Your task is to write out the lines from the line containing "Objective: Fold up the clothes" through the last line of the material, exactly.
········
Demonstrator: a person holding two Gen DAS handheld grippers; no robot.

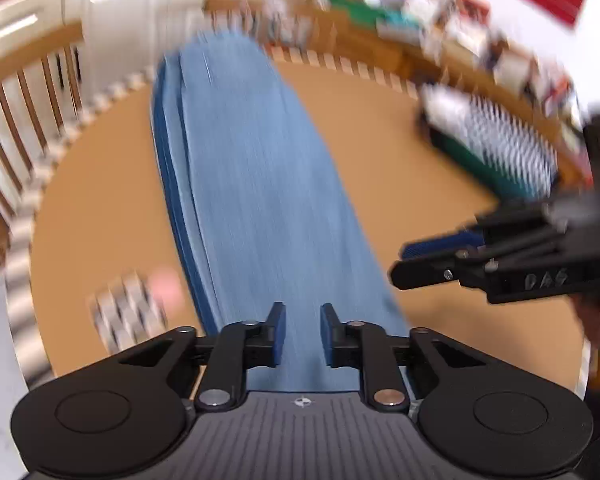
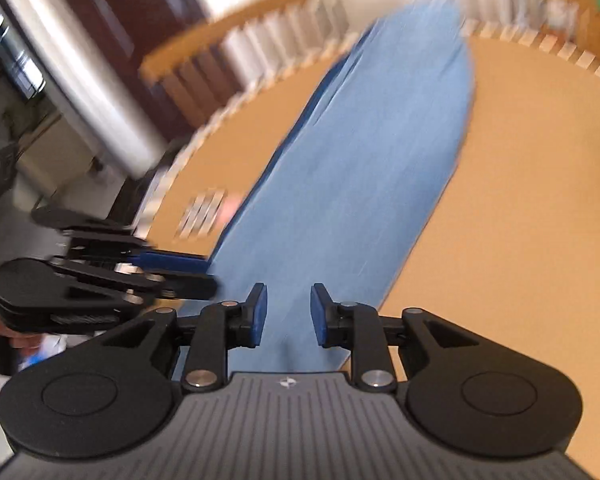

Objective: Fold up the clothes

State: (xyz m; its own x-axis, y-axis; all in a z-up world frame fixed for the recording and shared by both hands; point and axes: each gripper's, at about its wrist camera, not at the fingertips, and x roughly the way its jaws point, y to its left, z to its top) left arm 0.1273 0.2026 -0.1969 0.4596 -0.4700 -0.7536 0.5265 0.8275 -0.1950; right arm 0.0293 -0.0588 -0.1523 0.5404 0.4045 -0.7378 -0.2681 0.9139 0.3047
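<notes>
- Your left gripper has its jaws apart, with nothing between them, above the near end of the blue garment.
- Your right gripper is also apart and empty.
- The garment lies long and narrow across the round tan table, which has a striped edge.
- A wooden railing and a cluttered shelf stand behind; both views are blurred.
</notes>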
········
TASK ANSWER
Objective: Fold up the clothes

State: (xyz m; its own x-axis, y-axis; all in a z-up world frame fixed for the recording and shared by both hands; point and axes: each gripper's, at about its wrist camera, not at the fingertips, and x roughly the way its jaws point, y to its left, z to its top) left arm 0.1273 0.2026 -0.1969 0.4596 -0.4700 -0.7536 0.5265 0.8275 -0.1950; right arm 0.0293 -0.0588 -0.1523 0.5404 0.4045 -0.7378 -0.2681 0.9139 0.3047
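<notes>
- Your left gripper has its jaws apart, with nothing between them, above the near end of the blue garment.
- Your right gripper is also apart and empty.
- The garment lies long and narrow across the round tan table, which has a striped edge.
- A wooden railing and a cluttered shelf stand behind; both views are blurred.
</notes>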

The exercise is now done.